Businesses can demonstrate it has a non-discriminatory justification for any policies that single out a specific gender. However, the Commission also specifically stated using maternal or fetal safety as a pretext for discrimination was unlawful. Wouldn’t maternal and, more specifically, fetal safety be at the top of the list for a legitimate non-discriminatory justification?

Drinking Alcohol While Pregnant Is a Crime?

At least 18 states have laws on the books that deem the use of intoxicants by pregnant women child abuse, but Tennessee is the only state with specific statutory laws making substance abuse during pregnancy a crime under child endangerment and/or chemical endangerment laws.

In the case of Cornelia Whitner, who was charged with child abuse for using cocaine while pregnant, South Carolina high courts officially made it a crime to use any legal or illegal substance that could harm the baby while pregnant. Alabama courts have followed suit, but nearly every state has tried prosecuting women for drug use during pregnancies, most of which have failed to land a conviction.

Does Either Policy Have Merit?

New York’s new law puts restaurants and bars in an awkward position. The law requires restaurants and bars to post signs that warn about the dangers of alcohol to fetuses, but also requires them to refuse to serve a visibly intoxicated patron.  When should they make the distinction?  This is a slippery slope to head down, because now there’s an added risk of a sex-discrimination claim if a restaurant wants to cut off a pregnant patron from excessive drinking.
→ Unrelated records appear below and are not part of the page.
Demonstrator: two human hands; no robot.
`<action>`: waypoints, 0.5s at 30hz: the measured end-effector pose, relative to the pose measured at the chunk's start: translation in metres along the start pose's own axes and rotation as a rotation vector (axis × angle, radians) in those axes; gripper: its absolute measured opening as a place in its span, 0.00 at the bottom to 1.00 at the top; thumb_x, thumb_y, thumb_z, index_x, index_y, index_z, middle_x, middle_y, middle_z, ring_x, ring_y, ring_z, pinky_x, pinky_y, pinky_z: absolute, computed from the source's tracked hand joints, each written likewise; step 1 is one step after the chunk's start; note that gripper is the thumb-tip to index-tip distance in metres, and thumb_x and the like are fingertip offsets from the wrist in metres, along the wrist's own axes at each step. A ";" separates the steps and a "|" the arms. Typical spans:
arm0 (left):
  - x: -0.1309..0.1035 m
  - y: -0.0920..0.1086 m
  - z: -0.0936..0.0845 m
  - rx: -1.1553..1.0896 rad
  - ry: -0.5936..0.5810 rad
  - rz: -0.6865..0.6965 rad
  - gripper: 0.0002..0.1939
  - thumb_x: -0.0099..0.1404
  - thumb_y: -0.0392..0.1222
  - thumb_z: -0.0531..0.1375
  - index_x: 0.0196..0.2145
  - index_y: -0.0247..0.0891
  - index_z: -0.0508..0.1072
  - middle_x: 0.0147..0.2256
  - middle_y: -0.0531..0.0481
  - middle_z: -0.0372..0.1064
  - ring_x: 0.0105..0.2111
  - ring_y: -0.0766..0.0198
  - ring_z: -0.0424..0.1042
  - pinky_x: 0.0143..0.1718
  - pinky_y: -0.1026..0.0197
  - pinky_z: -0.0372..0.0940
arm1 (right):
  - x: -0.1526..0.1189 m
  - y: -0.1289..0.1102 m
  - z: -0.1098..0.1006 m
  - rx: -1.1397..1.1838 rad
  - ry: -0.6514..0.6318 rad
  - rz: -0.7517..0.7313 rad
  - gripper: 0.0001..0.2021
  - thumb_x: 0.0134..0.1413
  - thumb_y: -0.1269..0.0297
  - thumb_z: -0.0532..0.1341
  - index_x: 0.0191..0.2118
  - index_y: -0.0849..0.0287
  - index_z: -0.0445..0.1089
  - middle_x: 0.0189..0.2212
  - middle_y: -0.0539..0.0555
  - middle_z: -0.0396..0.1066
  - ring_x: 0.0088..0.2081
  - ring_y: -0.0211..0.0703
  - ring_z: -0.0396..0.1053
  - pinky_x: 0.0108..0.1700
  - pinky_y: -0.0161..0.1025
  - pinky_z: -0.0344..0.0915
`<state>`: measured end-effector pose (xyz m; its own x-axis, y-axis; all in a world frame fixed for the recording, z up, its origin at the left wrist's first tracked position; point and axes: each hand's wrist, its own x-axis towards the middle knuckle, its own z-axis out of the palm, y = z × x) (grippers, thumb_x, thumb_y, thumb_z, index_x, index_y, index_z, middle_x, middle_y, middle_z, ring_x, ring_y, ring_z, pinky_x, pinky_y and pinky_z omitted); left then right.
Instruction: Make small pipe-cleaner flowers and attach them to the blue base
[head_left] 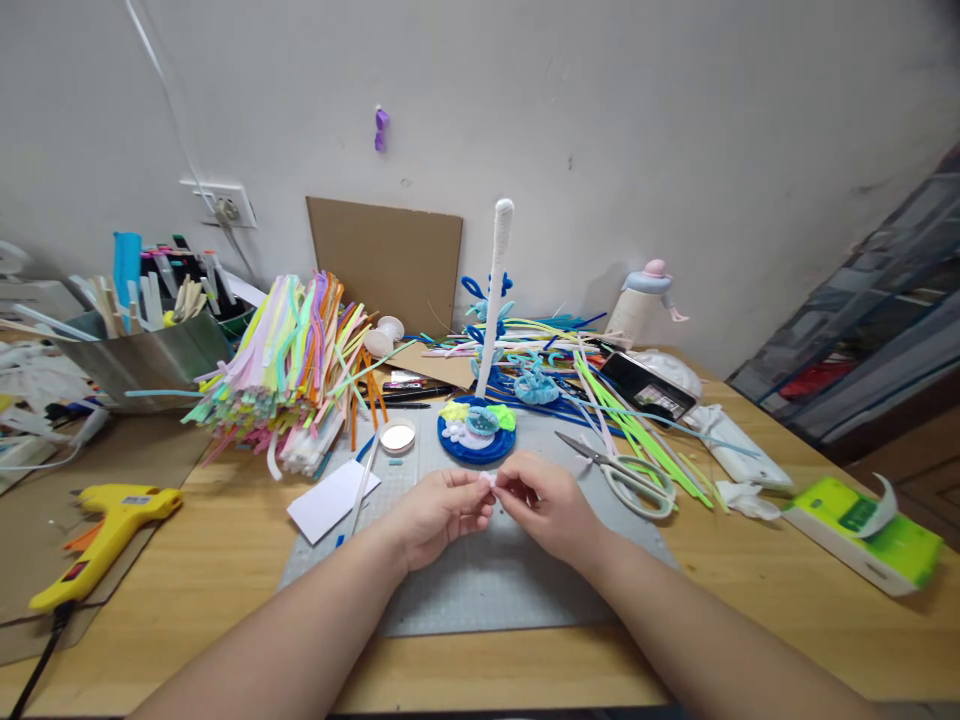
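Over the grey cutting mat (525, 600), my left hand (442, 510) and my right hand (547, 500) meet fingertip to fingertip. Both pinch a tiny whitish piece, mostly hidden by the fingers, so its kind does not show. Just beyond them stands a round blue base (457, 450) with yellow, white, light blue and green fuzzy shapes on it. A white wrapped post (493, 300) rises behind these shapes, with blue pipe-cleaner loops (474, 288) around it. Scissors (630, 480) with pale handles lie right of my right hand. A white card (334, 500) is left of my left hand.
A large bundle of coloured pipe cleaners (277, 370) stands at left, near a yellow glue gun (105, 530). Green pipe cleaners (637, 430), a phone (649, 385), a bottle (637, 305) and a green tissue pack (862, 530) are at right. Cardboard (386, 260) leans against the wall.
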<state>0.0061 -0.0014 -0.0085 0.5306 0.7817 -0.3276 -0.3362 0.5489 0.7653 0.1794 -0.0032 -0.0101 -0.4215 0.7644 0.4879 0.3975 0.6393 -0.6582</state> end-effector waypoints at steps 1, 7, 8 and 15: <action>0.000 0.001 -0.001 0.005 0.006 0.006 0.10 0.51 0.40 0.66 0.28 0.30 0.72 0.25 0.51 0.67 0.24 0.73 0.66 0.28 0.69 0.61 | 0.000 0.001 -0.001 0.013 -0.005 0.005 0.03 0.53 0.72 0.56 0.31 0.58 0.64 0.26 0.50 0.63 0.26 0.35 0.58 0.27 0.33 0.56; -0.002 0.008 -0.006 0.095 -0.058 -0.020 0.09 0.50 0.39 0.66 0.27 0.31 0.72 0.23 0.51 0.67 0.22 0.72 0.66 0.25 0.69 0.61 | 0.006 0.002 -0.013 0.099 -0.102 -0.008 0.04 0.56 0.68 0.55 0.37 0.58 0.66 0.29 0.52 0.67 0.30 0.38 0.64 0.30 0.34 0.60; -0.003 0.009 -0.006 0.119 -0.068 -0.030 0.09 0.50 0.39 0.66 0.27 0.31 0.72 0.23 0.51 0.67 0.21 0.72 0.66 0.25 0.69 0.61 | 0.007 0.002 -0.015 0.092 -0.140 -0.045 0.04 0.56 0.69 0.55 0.35 0.58 0.67 0.30 0.53 0.67 0.31 0.38 0.64 0.32 0.35 0.61; -0.004 0.011 -0.007 0.253 -0.092 -0.077 0.11 0.47 0.40 0.67 0.24 0.29 0.73 0.19 0.50 0.67 0.18 0.72 0.65 0.21 0.69 0.60 | 0.006 -0.002 -0.017 -0.015 -0.228 -0.122 0.05 0.56 0.70 0.54 0.35 0.59 0.67 0.28 0.52 0.66 0.29 0.36 0.63 0.31 0.33 0.59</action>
<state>-0.0049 0.0035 -0.0030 0.6191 0.7041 -0.3477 -0.0931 0.5054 0.8579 0.1902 0.0017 0.0035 -0.6391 0.6439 0.4207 0.3436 0.7284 -0.5928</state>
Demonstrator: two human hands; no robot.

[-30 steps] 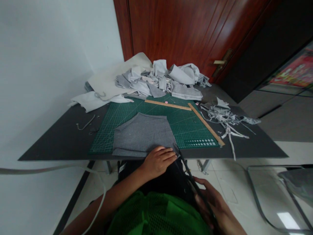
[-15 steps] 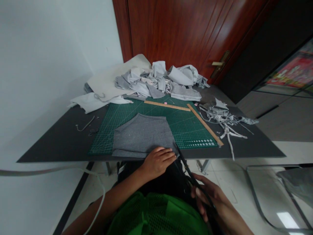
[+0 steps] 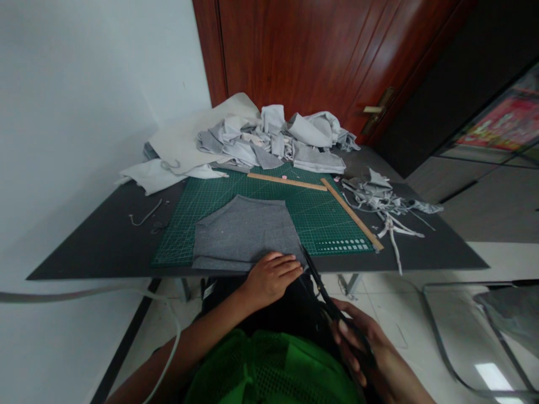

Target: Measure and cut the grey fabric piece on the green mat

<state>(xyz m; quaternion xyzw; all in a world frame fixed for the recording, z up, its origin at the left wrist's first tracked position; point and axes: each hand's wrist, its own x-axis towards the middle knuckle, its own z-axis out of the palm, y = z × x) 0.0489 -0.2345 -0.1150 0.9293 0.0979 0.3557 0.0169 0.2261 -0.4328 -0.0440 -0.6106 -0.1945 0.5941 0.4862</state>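
Observation:
A piece of grey fabric (image 3: 248,233) lies flat at the front edge of the table, partly over the green cutting mat (image 3: 219,185). My left hand (image 3: 272,280) rests palm down on its lower right edge, fingers stretched out and lying flat; the thumb is hidden. My right hand (image 3: 362,336) is closed around the handles of black scissors (image 3: 322,292), below the table edge. The scissors tilt up and left, their blade tips at the fabric's right edge, just right of my left fingertips. How far the blades are apart is hard to make out.
Two wooden rulers (image 3: 290,182) (image 3: 353,215) lie on the mat. Crumpled white and grey fabric (image 3: 273,137) is heaped at the back by the door (image 3: 295,56). Fabric scraps and strips (image 3: 374,193) lie right. A pale cable (image 3: 174,320) hangs over my left forearm.
The fingers of my right hand and the scissor handles have shifted slightly, with the blade tips still at the fabric's right edge. My left hand and the fabric stay in place.

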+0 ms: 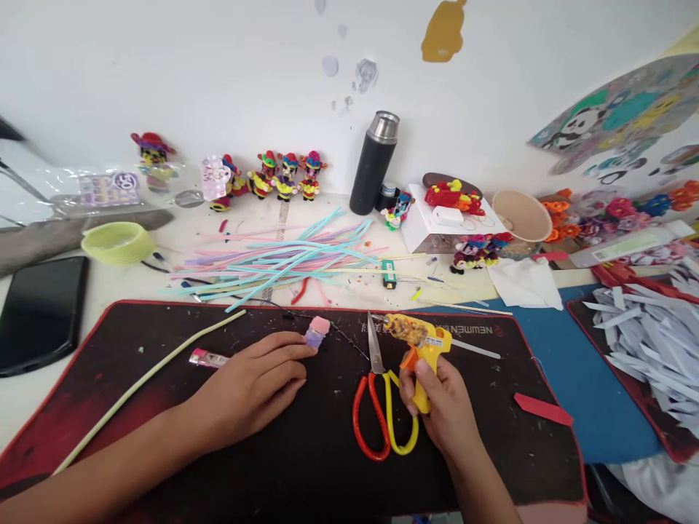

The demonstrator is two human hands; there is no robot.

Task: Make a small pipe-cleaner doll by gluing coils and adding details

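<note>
My right hand (445,404) is wrapped round the handle of a yellow hot glue gun (431,358), with fingers at its orange trigger. Its brown-stained nozzle points left, and a glue stick (476,350) sticks out of the back. The fingertips of my left hand (259,378) pinch a small fuzzy pink and purple pipe-cleaner piece (317,332) just above the mat. Scissors (376,364) with one red and one yellow handle lie between my hands. Partly behind my left hand is a small pink-capped tube (207,358). A pale yellow pipe cleaner (147,382) curves along the mat's left side.
A black desk mat (328,466) lies under my hands. Behind it are loose pastel pipe cleaners (284,255), several fuzzy dolls (287,177) and a black thermos (374,164). A phone (41,313) is at left; white paper strips (649,342) pile up at right.
</note>
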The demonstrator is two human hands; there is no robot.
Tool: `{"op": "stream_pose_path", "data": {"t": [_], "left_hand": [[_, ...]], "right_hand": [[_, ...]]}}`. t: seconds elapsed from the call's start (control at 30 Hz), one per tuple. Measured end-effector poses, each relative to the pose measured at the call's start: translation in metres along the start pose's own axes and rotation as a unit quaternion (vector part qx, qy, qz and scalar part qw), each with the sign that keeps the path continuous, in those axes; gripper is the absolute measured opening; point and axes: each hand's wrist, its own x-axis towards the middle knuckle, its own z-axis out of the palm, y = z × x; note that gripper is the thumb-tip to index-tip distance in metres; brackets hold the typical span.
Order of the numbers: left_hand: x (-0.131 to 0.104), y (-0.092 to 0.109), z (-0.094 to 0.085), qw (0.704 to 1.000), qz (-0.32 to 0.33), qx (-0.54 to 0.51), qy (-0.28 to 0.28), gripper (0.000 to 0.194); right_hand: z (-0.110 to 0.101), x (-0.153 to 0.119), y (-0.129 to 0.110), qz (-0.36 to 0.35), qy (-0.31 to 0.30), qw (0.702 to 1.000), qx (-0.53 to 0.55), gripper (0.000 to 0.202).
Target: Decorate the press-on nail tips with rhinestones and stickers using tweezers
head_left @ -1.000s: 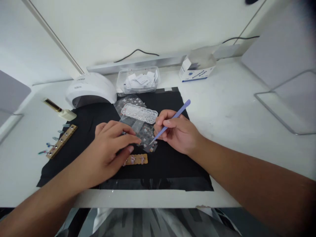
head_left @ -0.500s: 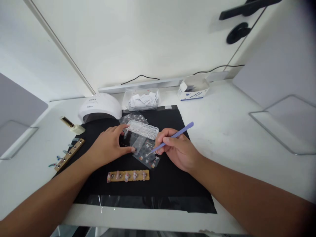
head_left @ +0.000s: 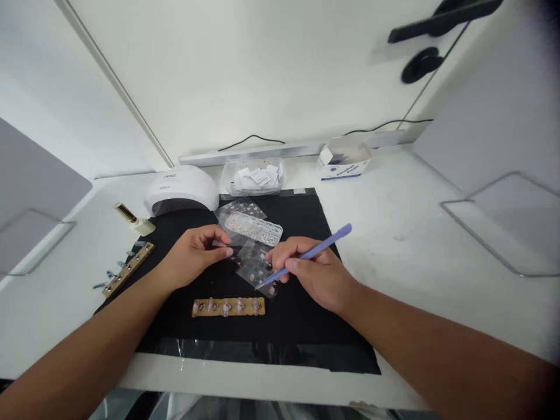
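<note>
My right hand (head_left: 317,271) is closed around a slim purple pen-shaped tool (head_left: 326,242), its thin pointed tip at a clear nail sticker sheet (head_left: 254,268) with small printed motifs. To the left, my left hand (head_left: 199,254) has thumb and forefinger drawn near each other at the edge of a clear plastic film (head_left: 234,251), seemingly pinching it. Behind the fingers lies a clear case of small compartments (head_left: 254,227), partly over another sticker sheet (head_left: 249,207). Closer to me is a tan display strip (head_left: 228,307) bearing several decorated false nails.
A black mat (head_left: 297,326) covers part of the white table. A white nail lamp (head_left: 181,189), a tub of white packets (head_left: 254,178) and an alcohol pad box (head_left: 343,160) stand behind. At left are a polish bottle (head_left: 135,219) and another nail strip (head_left: 129,269).
My left thumb and forefinger have come closer together and moved off the case and sticker sheet. The tool's tip has shifted slightly down and left over the sheet.
</note>
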Motion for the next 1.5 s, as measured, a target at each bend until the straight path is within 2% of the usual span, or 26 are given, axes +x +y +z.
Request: {"op": "stream_pose_path", "data": {"t": [0.13,0.27,0.5,0.67,0.83,0.9,1.03,1.37,1.5], "left_hand": [[-0.023,0.018,0.004,0.994,0.033,-0.091,0.055,0.014],[-0.042,0.031,0.015,0.985,0.067,-0.143,0.067,0.005],[-0.04,0.033,0.023,0.982,0.04,-0.169,0.068,0.005],[-0.045,0.031,0.023,0.981,0.04,-0.188,0.041,0.006],[-0.049,0.028,0.024,0.976,0.106,-0.189,-0.014,0.027],[-0.051,0.028,0.026,0.98,0.114,-0.164,-0.014,0.031],[-0.053,0.029,0.029,0.986,0.111,-0.123,-0.008,0.024],[-0.054,0.03,0.029,0.982,0.147,-0.118,-0.014,0.022],[-0.054,0.032,0.03,0.985,0.113,-0.132,-0.005,0.021]], "right_hand": [[0.009,-0.006,-0.004,-0.047,-0.04,0.998,0.013,0.013],[0.019,-0.01,-0.01,-0.106,-0.079,0.991,0.033,0.012],[0.02,-0.012,-0.014,-0.185,-0.084,0.978,-0.052,0.016],[0.02,-0.011,-0.011,-0.17,-0.072,0.98,-0.076,0.016],[0.021,-0.01,-0.008,-0.181,-0.041,0.98,-0.07,0.016],[0.022,-0.011,-0.009,-0.187,-0.036,0.979,-0.072,0.016],[0.022,-0.013,-0.01,-0.192,-0.047,0.976,-0.094,0.018],[0.023,-0.013,-0.014,-0.233,-0.06,0.959,-0.148,0.022],[0.023,-0.012,-0.019,-0.243,-0.081,0.949,-0.182,0.021]]}}
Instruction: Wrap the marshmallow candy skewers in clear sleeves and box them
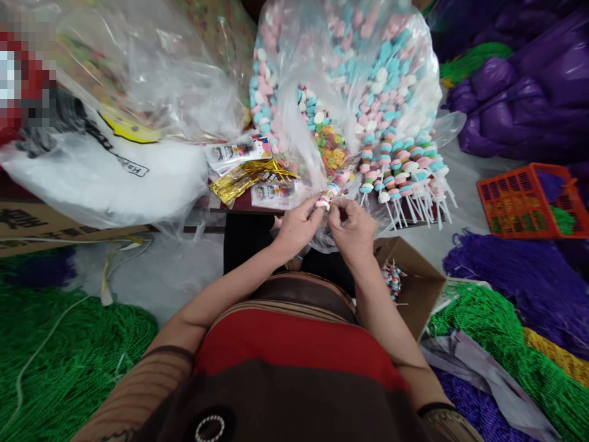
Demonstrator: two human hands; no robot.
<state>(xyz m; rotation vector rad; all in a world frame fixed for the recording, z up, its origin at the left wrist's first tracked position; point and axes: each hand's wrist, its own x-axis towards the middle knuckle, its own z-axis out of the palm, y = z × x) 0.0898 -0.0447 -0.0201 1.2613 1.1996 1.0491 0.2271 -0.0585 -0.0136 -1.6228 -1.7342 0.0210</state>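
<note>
My left hand [300, 228] is closed around the lower end of a candy skewer [332, 190], a stack of pink, white and blue pieces in a clear wrapper. Right beside it, my right hand [355, 231] is pinched at the skewer's bottom end; what its fingertips hold is too small to make out. Gold twist ties [243, 178] lie in a bundle left of my hands, between printed plastic bags [237, 152]. To the right, several candy skewers [405, 166] are piled with white sticks pointing toward me. Gummy rings [331, 147] sit just beyond the held skewer.
A large clear bag of pastel candies [386, 61] stands at the back. Left of it is a white plastic bag [110, 178]. An open cardboard box [421, 279] with wrapped skewers sits below right. Green cords [69, 344] and an orange crate [515, 205] are on the floor.
</note>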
It’s obviously a big issue of personal autonomy to regulate what a woman can do with her body and the problem arises with the idea that the woman is potentially harming her unborn baby by drinking while pregnant. Significant amounts of alcohol, and arguably even little amounts, have been proven to be health risks to a baby. Fetal alcohol syndrome can cause premature births and developmental problems that can significantly affect the life of a child. If any laws are going to regulate the issue, they should be criminal in nature rather than discrimination based.

Sex discrimination involves treating someone unfavorably because of that person’s sex, but policies regarding serving pregnant women alcohol seem to be more about protecting the safety of the fetus rather treating the woman differently because of her gender and, therefore, that isn’t discrimination. If men could get pregnant, the policies would likely remain the same—so the issue shouldn’t be about discrimination, but rather about personal autonomy and whether consuming intoxicating substances while pregnant is a crime.